Task requirements:
In the records below, the line with "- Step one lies" opens the range and the line with "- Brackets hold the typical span" closes it; print that range exactly and nothing else.

Extracted information:
Start of Block

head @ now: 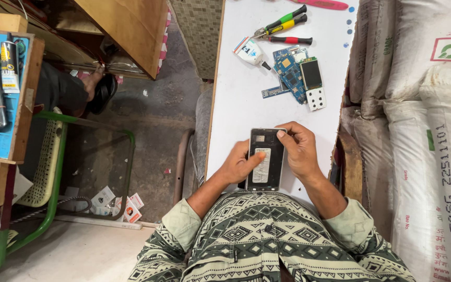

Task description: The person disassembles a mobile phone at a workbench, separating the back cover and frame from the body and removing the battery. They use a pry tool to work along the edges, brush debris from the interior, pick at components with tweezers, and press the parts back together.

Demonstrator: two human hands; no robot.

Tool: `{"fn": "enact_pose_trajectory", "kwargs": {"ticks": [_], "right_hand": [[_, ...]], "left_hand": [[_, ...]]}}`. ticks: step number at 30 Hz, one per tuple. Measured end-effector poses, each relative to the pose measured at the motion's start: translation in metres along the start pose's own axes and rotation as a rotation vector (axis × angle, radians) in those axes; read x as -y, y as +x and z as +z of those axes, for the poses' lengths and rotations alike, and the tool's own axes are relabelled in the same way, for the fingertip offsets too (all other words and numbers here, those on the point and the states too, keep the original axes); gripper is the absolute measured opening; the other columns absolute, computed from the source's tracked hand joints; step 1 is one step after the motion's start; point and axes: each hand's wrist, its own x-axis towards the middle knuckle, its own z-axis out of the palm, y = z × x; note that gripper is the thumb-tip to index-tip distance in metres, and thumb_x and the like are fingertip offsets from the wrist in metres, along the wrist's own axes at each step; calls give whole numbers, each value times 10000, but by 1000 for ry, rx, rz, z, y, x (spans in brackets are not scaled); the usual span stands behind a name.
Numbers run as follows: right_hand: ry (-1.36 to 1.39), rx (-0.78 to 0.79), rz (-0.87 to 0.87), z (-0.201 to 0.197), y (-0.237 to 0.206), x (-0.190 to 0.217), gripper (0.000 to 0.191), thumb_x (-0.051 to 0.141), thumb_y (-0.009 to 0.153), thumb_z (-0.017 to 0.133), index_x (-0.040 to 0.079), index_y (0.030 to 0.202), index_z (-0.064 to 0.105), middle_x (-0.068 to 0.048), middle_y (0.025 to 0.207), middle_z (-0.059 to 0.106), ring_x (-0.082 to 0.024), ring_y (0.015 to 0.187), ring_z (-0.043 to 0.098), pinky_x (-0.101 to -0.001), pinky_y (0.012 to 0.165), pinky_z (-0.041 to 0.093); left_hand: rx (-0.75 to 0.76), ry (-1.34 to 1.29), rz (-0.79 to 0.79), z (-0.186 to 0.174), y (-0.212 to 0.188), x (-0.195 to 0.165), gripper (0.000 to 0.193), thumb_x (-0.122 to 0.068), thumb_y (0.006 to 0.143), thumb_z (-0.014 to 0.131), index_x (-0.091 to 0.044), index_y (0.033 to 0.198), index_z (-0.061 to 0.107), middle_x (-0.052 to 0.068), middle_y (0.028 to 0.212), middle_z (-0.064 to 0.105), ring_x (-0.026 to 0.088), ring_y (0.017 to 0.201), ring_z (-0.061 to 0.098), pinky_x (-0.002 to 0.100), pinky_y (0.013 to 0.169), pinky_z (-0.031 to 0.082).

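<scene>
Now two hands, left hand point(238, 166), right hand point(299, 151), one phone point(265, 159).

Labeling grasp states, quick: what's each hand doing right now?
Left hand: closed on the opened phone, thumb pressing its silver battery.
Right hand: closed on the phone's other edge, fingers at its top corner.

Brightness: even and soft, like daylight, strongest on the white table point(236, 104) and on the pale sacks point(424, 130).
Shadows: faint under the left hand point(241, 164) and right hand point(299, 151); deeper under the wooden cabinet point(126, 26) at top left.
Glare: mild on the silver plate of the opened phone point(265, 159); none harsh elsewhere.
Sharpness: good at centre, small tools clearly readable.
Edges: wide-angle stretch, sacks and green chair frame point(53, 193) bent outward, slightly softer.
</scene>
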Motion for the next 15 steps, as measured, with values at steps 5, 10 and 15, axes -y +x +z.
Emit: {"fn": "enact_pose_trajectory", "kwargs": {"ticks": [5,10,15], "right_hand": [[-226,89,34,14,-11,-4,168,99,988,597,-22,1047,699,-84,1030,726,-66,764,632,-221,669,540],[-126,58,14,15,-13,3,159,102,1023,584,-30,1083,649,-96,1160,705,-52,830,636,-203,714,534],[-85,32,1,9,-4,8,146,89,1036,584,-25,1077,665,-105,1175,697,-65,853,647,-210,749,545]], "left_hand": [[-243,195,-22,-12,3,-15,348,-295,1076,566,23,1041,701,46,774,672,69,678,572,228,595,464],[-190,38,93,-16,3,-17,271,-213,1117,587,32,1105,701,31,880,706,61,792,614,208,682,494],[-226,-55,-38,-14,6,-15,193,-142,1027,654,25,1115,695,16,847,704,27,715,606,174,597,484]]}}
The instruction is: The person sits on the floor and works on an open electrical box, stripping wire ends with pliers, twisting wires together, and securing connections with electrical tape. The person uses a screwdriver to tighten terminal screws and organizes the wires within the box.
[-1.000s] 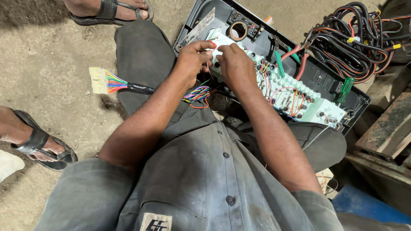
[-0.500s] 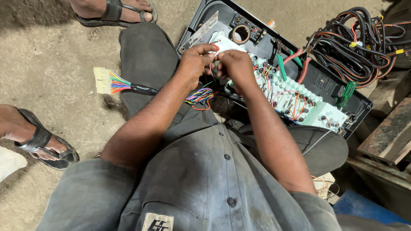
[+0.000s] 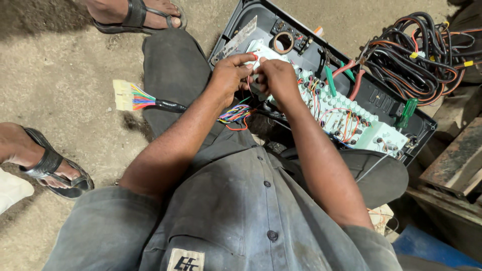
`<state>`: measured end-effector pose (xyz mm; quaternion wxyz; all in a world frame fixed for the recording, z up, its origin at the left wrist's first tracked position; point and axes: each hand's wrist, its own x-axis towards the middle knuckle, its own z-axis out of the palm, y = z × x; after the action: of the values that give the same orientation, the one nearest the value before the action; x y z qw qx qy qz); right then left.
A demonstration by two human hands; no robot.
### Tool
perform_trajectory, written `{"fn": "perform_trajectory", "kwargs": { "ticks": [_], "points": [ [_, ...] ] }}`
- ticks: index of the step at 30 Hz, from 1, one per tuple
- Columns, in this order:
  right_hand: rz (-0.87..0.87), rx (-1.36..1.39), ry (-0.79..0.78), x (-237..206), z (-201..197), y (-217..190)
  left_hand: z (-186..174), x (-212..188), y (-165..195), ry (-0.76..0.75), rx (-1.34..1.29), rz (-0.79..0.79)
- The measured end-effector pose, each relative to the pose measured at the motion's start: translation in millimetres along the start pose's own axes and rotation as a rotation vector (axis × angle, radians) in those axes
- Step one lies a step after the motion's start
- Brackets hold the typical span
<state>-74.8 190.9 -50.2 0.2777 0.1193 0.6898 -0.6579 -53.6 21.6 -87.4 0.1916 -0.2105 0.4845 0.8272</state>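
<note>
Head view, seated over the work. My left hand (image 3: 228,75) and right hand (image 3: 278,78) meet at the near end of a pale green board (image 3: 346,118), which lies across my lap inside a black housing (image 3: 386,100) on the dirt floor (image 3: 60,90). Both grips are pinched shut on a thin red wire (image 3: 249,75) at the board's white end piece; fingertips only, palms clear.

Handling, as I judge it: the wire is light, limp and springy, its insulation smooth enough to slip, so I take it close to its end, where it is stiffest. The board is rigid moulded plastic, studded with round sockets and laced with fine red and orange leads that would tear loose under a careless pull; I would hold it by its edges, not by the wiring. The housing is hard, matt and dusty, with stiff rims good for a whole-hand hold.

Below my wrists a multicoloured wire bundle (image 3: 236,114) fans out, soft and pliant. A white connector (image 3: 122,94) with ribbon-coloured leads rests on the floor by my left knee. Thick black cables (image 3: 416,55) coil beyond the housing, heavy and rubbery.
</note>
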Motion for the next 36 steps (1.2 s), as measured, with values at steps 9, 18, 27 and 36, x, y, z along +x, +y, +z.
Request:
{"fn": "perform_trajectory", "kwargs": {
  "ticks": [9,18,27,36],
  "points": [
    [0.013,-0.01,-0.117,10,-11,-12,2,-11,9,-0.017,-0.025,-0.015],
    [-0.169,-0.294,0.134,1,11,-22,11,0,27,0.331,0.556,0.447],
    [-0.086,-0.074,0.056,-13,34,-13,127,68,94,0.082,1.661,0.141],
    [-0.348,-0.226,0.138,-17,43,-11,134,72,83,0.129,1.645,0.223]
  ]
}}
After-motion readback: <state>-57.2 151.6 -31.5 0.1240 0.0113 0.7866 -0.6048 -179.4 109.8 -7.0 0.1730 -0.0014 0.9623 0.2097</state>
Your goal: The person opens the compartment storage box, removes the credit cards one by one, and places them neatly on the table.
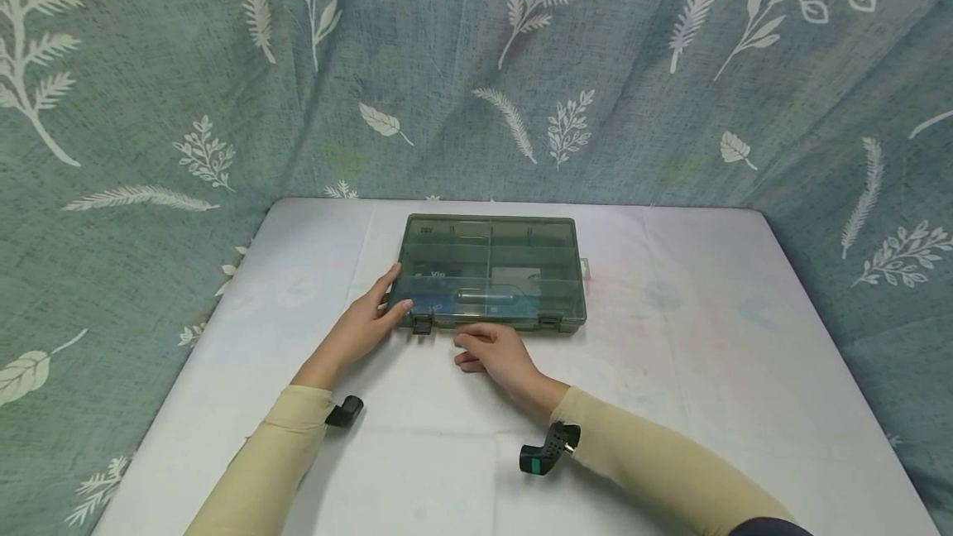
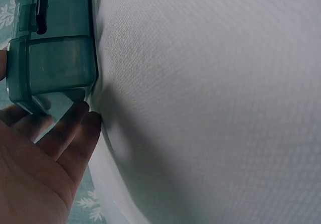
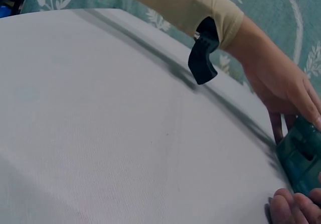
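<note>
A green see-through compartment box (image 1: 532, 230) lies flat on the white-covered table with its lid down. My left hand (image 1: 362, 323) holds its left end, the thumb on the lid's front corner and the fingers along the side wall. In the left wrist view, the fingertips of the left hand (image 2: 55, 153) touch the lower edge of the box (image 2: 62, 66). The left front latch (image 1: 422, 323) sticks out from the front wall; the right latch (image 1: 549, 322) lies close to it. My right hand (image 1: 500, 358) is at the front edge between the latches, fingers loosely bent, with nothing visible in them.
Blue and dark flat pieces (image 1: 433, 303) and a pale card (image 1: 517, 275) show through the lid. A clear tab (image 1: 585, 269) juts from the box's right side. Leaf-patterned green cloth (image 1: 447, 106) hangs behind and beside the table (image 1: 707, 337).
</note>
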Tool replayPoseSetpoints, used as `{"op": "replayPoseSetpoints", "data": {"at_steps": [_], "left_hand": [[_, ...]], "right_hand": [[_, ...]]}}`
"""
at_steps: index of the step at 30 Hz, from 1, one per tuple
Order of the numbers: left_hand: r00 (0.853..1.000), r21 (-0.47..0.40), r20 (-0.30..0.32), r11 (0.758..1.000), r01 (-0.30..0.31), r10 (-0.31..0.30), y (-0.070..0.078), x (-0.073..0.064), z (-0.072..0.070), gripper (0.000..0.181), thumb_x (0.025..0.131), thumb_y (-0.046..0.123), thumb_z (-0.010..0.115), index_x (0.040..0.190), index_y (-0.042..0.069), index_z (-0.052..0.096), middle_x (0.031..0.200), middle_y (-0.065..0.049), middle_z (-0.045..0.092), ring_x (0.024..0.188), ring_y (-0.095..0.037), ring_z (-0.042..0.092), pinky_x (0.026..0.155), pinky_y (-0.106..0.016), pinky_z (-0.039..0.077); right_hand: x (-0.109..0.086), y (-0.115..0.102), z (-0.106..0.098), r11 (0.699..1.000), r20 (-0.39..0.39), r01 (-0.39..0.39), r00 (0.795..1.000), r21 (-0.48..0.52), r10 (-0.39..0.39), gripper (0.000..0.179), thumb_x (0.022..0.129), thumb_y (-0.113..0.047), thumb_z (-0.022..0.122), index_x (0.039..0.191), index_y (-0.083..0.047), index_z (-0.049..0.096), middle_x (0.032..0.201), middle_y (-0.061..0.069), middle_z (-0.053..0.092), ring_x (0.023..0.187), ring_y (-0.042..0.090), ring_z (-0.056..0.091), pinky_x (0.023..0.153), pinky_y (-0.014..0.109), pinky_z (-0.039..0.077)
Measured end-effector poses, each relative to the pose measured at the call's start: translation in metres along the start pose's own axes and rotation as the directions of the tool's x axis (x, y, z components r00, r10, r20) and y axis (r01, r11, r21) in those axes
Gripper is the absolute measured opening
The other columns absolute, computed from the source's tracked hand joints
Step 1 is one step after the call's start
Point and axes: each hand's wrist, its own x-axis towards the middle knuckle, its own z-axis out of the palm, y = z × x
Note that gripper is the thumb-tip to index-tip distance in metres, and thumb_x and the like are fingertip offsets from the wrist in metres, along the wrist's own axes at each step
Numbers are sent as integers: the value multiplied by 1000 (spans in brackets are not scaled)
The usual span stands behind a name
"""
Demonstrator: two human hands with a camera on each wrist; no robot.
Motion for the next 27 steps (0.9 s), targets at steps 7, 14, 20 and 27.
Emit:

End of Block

Answer space:
- Step one lies a step after the motion's start
- Brackets hold the typical span

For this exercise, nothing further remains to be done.